Task brief: Please copy the lines below, exactly as they are, from the one with "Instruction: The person" through the one with "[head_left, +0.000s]", and leave out the pictures.

--------

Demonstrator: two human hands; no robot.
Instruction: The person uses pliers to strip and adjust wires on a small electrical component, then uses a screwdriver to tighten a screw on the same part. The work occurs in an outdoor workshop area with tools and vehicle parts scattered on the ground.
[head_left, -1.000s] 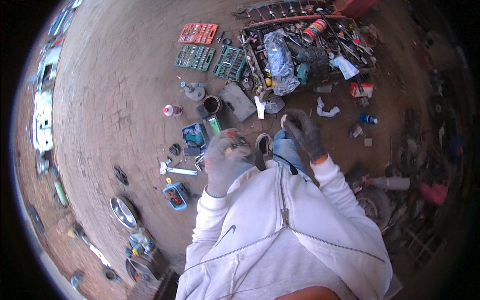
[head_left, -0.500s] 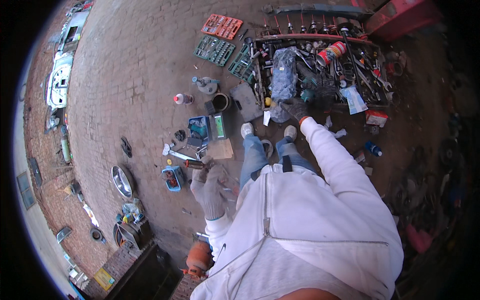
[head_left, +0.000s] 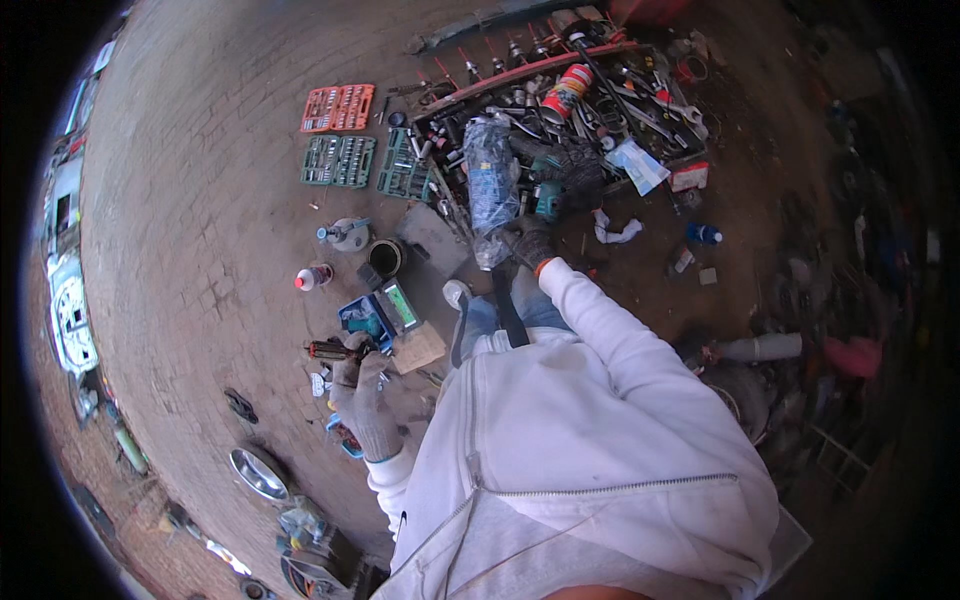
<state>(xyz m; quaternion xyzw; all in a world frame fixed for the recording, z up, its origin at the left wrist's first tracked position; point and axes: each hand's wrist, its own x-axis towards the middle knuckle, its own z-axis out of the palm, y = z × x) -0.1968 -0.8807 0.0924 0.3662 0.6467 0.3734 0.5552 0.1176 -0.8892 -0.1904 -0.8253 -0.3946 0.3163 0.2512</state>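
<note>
My left hand (head_left: pixel 362 400), in a light grey glove, is closed around a slim red-and-black tool (head_left: pixel 328 349) whose exact kind I cannot make out. It is over the ground, near the small blue box (head_left: pixel 368 322). My right hand (head_left: pixel 530 243), in a dark glove with an orange cuff, grips the near end of a long clear plastic bag (head_left: pixel 490 165) with bluish contents. The bag lies across the near side of a wide tool tray (head_left: pixel 432 188). Beside it in the tray is a teal power tool (head_left: pixel 548 200).
Wrenches, sockets and a red can (head_left: pixel 567 94) fill the tray. Left of it lie opened orange (head_left: pixel 338 108) and green socket cases (head_left: pixel 338 161). A jug (head_left: pixel 347 235), a white bottle (head_left: pixel 314 277), a dark round container (head_left: pixel 386 258) and a metal bowl (head_left: pixel 258 472) stand on the paving.
The view has turned, so the tray and ground items sit further left. My right hand stays at the bag's near end. The left hand still holds the tool, now further forward by the blue box.
</note>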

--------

Written answer:
Instruction: The person uses pliers to strip and adjust wires on a small electrical component, then uses a screwdriver to tighten a screw on the same part. The work occurs in an outdoor workshop area with tools and vehicle parts scattered on the ground.
[head_left, -1.000s] 
[head_left, -0.500s] 
[head_left, +0.000s] 

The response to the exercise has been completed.